Friday, August 21, 2009

Worst Coach in the W?



With Sue F. of the They're Playing Basketball blog asking what makes a good coach, it sparked me (no pun) to write a post about bad coaches.

One of the great haters of the WNBA - who shall be known by his appropriate initials of "B. S." - wrote an ESPN post that characterized what could indicate a team that has a bad coach:

1. A team with a poor record in close games.
2. A team that couldn't take care of the ball, reflected in turnovers.
3. A team that gave up too many offensive rebounds.
4. A team that couldn't put together win streaks.
5. A team that gave up too many 3-point shots.
6. A team that had a bad road record.
7. A team that doesn't have a consistent rotation.
8. A team where the coach makes egregiously stupid moves.

I decided to do some number crunching.

"Close games" I could measure - Swanny's Stats had the most recent stats that indicated team records in games decided by six points or less. (Yeah, B. S. used five points or less. I don't have better stats, and B. S. can bite me.)

Turnovers, opponent 3-point shooting and road records are provided at the WNBA website. Offensive rebounds allowed per game are provided at each of the team sites. I created a new stat called "Streak Wins", which is a team's total wins counting only winning streaks of three games or more. For example if a team has winning streaks of 5, 3, 1, and 1 the team has eight streak wins.

I only judged 10 coaches - John Whisenant, Rick Mahorn and Anne Donovan all get free passes. For the remaining 10 coaches, they were judged on a 0 through 9 scale in each of the categories above. I don't have a metric for rotation consistency, and no metric on earth can measure stupidity.

This leaves me a number I call the "B. S. Coaching Number." It measures how bad a coach you are. Finishing from #1 to #10 are:

1. Marynell Meadors
2. Steven Key
3. Dan Hughes
4. Jennifer Gillom
5. Michael Cooper
6. Julie Plank
7. Brian Agler
8. Mike Thibault
9. Corey Gaines
10. Lin Dunn

"But Pet," you might ask, "aren't you just measuring how bad a team is instead of how bad a coach is?" Good point. I decided to correlate my final scores with the teams "losing percentage", or 1 minus winning percentage. The correlation was 0.40 - which is about a medium correlation. This means that a team's overall record accounts for *some* of a coach's placement on the list, but not *all* of it.

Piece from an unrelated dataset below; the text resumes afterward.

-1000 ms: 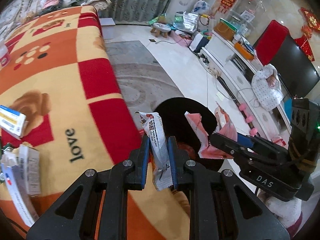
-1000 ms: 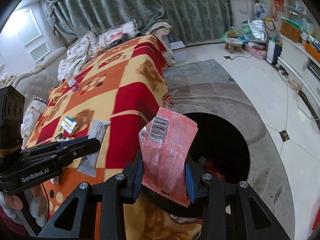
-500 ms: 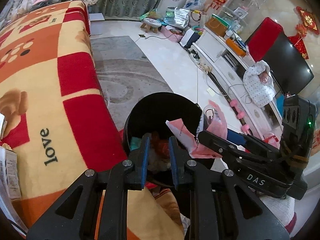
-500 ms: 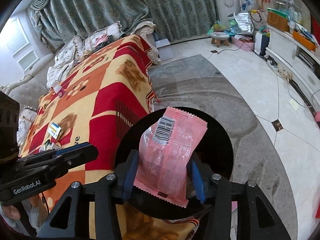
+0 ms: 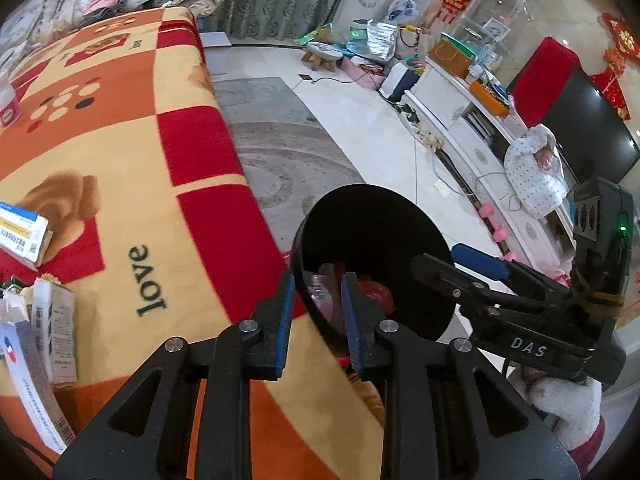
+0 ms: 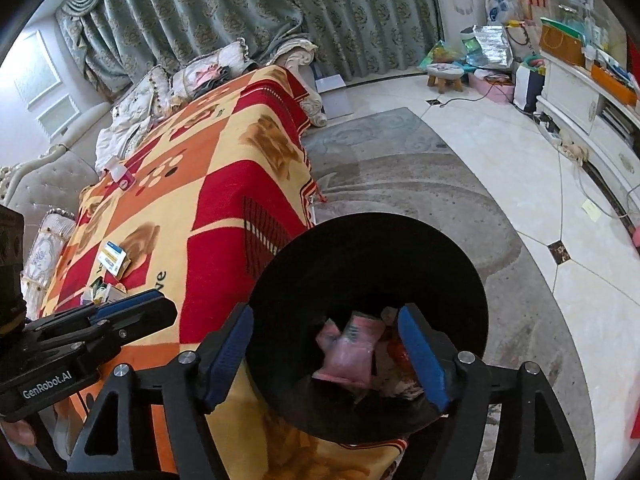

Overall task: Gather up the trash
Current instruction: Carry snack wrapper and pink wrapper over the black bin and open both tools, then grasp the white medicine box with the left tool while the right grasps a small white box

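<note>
Right now both grippers hang over the black trash bin (image 6: 460,264) that stands on the floor against the edge of the table (image 5: 120,152), which is draped in a red, orange and yellow checked blanket with "love" printed on it.

The right gripper (image 6: 326,354) has its blue-padded fingers (image 6: 420,356) spreading apart, with nothing pinched between them. Below the gap, a pink wrapper (image 6: 352,350) is loose inside the bin, blurred, above other crumpled rubbish at the bottom. It touches neither pad.

The left gripper (image 5: 318,312) sits just beside it, over the bin's near rim. Its fingers (image 5: 352,320) stand only a little apart and are easing open; nothing is held between them. Through the narrow gap I can see trash in the bin, including a pale, clear-looking wrapper and something red, too dim to make out further.

More litter lies on the blanket, well apart from the bin: a blue, white and yellow box (image 5: 22,236) by a brown bear print, a torn grey carton (image 5: 54,336) near the table's front edge, and a long white printed packet (image 5: 34,396) beside that. A small bottle with a pink label (image 5: 8,100) stands farther back.

A grey rug (image 6: 400,184) covers the floor around the bin, with pale tiles beyond it.
</note>
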`<state>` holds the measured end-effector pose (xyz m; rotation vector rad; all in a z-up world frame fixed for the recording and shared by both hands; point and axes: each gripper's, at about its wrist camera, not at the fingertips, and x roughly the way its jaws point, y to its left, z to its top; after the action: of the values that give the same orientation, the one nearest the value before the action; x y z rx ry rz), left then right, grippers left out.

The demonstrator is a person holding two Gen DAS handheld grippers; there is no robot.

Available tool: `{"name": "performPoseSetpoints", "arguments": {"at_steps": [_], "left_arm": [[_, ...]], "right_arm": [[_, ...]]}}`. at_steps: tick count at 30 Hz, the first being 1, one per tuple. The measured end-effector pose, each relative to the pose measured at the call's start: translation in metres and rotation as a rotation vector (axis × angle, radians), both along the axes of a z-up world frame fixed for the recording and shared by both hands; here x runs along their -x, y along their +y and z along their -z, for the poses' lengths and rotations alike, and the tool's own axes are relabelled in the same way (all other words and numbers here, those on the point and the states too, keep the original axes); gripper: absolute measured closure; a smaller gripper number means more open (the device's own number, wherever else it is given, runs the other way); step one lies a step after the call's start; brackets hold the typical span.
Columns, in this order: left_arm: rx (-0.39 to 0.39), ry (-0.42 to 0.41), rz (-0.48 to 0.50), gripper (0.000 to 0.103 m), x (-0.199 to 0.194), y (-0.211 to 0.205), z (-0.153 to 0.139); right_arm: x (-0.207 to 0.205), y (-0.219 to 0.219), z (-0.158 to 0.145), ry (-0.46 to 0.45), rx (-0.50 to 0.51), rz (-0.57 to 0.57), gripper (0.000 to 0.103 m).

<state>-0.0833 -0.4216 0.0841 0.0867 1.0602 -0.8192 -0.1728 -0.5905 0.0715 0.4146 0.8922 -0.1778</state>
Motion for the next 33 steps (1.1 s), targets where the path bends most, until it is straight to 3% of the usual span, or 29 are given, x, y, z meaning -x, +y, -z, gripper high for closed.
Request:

This very primitive metric - it's not scaled, which means that you get an extra point whether you finish 1 percent or 100 percent above your nearest competitor - seems to confirm at least in the #1 and #2 positions what people already believe about certain WNBA coaches: you can't find a WNBA message board without anyone screaming about Meadors and/or Key. Dan Hughes's poor placement, on the other hand, might have to do more with the team than with him. Likewise, Lin Dunn's good placement - the "least bad of the bad" - might have to do more with the Fever than with her.

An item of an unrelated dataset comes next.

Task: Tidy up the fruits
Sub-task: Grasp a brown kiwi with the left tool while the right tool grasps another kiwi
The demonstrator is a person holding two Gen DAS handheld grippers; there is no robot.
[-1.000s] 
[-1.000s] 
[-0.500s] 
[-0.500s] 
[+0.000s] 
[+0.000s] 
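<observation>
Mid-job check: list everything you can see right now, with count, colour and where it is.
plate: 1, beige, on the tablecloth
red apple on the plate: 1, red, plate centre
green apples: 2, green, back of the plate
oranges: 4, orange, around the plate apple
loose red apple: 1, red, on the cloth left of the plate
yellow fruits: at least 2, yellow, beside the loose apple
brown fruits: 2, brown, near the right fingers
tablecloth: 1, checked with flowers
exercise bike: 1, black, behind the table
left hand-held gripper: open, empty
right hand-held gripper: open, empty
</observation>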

I might have to think about this a bit more. But it's a nice mental exercise.

4 comments:

Q McCall said...

That's a really solid way to statistically operationalize "coaching quality".

About rotations, the Arbitrarian once had a post on Hardwood Paroxysm about quantifying rotation consistency...

Two thoughts:

1) I think maximizing the talent you have -- even if it doesn't show up in win% -- is an important quality of a coach. Implementing a strategy that inhibits a player's ability to perform is the mark of a bad coach.

2) So when considering that standard, this system is rather unfair to Gillom. She has a young team that lost their star player and has them in playoff contention. That's great coaching to me.

It's easy to win when you've been given tons of talent, much more difficult when you have to make due with less...

pt said...

Q, I'll need to look up that article at Hardwood Paroxysm.

With regard to Gillom - due to that 0.40 correlation, it means occasionally that the metric will confuse a bad coach with one who simply has a bad team. The Lynx did lose their star player. However, the Lynx haven't been playing very well at all recently, so you never know.

Q McCall said...

Here's the rotation piece... he looked at rotation sizes and then used the standard deviation as a means to measure variability...

http://hardwoodparoxysm.blogspot.com/2008/09/arbitrarian-empirical-estimates-of-team.html

I don't know if that's helpful or not for this..

As for Gillom, I think they were way overachieving early on and have fallen back to earth... but your point is solid.

Q McCall said...

OK... I should probably be doing other things with my day that have financial rewards...

But I just found two things that might be of interested:

1) Hollinger using wins vs. expected wins to evaluate coaches:
http://sportsillustrated.cnn.com/2004/writers/john_hollinger/09/20/best.coach/index.html

2) Berri had an article about coaching as well...
http://dberri.wordpress.com/2008/11/18/coaches-and-deck-chairs/

Crunch the numbers so I can use your data!